The elevated risk of being overweight among children who are the only child can be explained by the unique environments in which they grow up. Previous studies have shown that those who are the only child received more attention from their parents (12), and in particular, maternal involvement in eating behavior may have led to higher intake and overweight in those who are the only child (12). It was also reported that children who were the only child were probably more likely to be provided with a larger amount of food compared to those with siblings (13). Conversely, children who have siblings are required to share resources including food with their peers (10, 13). Less physical exercise due to having no siblings may also contribute to childhood overweight in those who are the only child (8, 14, 15).

However, no study to date has focused on the difference in overweight risk among first-born children (i.e., index children) who have siblings with respect to the birth interval between the index and subsequent child. The hypothesis is that when the first-born child has a shorter age gap than the second-born sibling, the risk of being overweight will be lower because the index child will soon face the birth of their sibling and may not receive enough resources including food (10, 13). Moreover, most studies on birth intervals have only examined the outcome of the subsequent child, and not the index child (16, 17). Hence, the association between birth intervals and overweight in childhood among index children has not been sufficiently investigated.

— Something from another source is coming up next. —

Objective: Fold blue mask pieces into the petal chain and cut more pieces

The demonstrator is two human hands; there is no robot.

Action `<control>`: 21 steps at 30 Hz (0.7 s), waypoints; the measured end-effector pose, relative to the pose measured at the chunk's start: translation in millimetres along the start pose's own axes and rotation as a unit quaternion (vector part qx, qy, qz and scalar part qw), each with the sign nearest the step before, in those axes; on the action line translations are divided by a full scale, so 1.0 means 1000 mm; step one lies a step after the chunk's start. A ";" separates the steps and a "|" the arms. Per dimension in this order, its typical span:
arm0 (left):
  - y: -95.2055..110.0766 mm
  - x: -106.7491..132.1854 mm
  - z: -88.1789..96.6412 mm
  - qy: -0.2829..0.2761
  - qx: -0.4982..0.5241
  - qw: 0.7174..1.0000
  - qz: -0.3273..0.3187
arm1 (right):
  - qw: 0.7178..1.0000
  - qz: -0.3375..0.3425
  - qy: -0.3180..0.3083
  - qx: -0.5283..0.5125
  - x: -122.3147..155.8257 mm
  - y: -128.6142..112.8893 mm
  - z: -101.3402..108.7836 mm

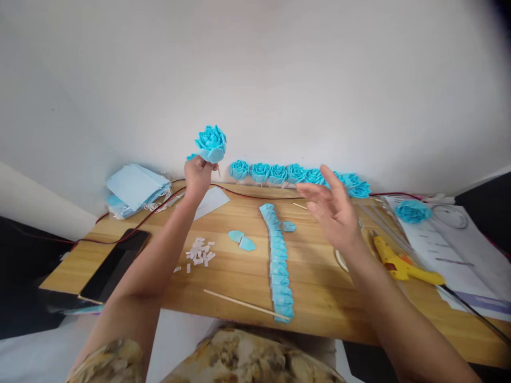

To that end, this study aims to assess the association between birth intervals and overweight in childhood among index children using data from a nationwide longitudinal survey conducted in Japan from 2001 to 2009.

Methods

Sample

Data from the Longitudinal Survey of Newborns in the 21st Century, conducted by the Ministry of Health, Labor and Welfare in Japan between 2001 and 2009 (18) was used. According to the national vital registration system of Japan, all babies born between 10th and 17th January and 10th and 17th July in 2001 were identified for the survey (n = 53,575) (18). A previous profile paper on this cohort indicates that is a representative sample of Japanese children (18). Questionnaires were sent via postal mail when children were at the age of 0.5, 1.5, 2.5, 3.5, 4.5, 5.5, 7, and 8 years old. Return of the questionnaire to the Ministry of Health, Labor and Welfare was considered as the consent of participation in the study, as in previous studies (19, 20), resulting in 47,015 participants (87.8%) for the first wave at the age of 0.5 years old. The response rate for eighth survey was 76.9% (n = 36,151). All data were reported by guardians (i.e., parents or grandparents). When participants did not reply for two consecutive years, they were considered a dropout.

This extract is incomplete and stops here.